In case of a mismatch it fails fast by throwing ConcurrentModificationException present in java.util package, its a RuntimeException.

But what if we

  1. Postpone the iterator before modification
  2. Modify the collection
  3. create 2nd iterator after modification happened and iterate

?

It seems everything OK with 2nd iterator, isn't it? So how about modCount then? The modified collection should inform the 1st iterator to throw the exception and at the same time shouldn't inform the 2nd. Explain please how modCount works? It should be challenge to program modCount's behavior or keep a collection of modCounts for each iterator. Anyway clarify please how multiple iterators validate their consistency simultaneously and independently?
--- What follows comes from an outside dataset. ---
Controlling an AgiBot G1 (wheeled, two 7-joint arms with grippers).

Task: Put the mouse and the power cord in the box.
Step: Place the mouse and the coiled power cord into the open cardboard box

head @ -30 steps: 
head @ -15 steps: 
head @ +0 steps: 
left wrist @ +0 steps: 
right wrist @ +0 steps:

Generally, it works like this:

class MyCollection implements Collection<E /* or whatever the elements are */> {
    private int modCount = 0;
    private class MyIterator implements Iterator<E> {
         private int expectedModCount;
         public MyIterator() {
              expectedModCount = modCount;
         }
         @Override
         public E next() {
             if(expectedModCount != modCount) throw new ConcurrentModificationException();
         }
         // etc.
    }
    @Override
    public Iterator<E> iterator() {
        return new MyIterator();
    }
    @Override
    public boolean add(E e) {
       modCount++;
       // etc.
    }
    // etc.
}

Each MyIterator knows what modCount to expect, remembering the value as a field. Your iterators 1 and 2 will not get confused, because they will be separate objects with separate fields with separate values, which means they will expect different modCount s. Further, note that ConcurrentModificationException s are thrown by "polling", not by "notification". The collection does not need to keep track of its iterators and notify them about modification when you call a method on the collection. Rather, each iterator checks whether the collection has been modified when you call a method on the iterator. If you never use an iterator after the collection has been modified, it will never get the chance to throw an exception, so, in your example, no exception will be thrown, and that is the correct behavior.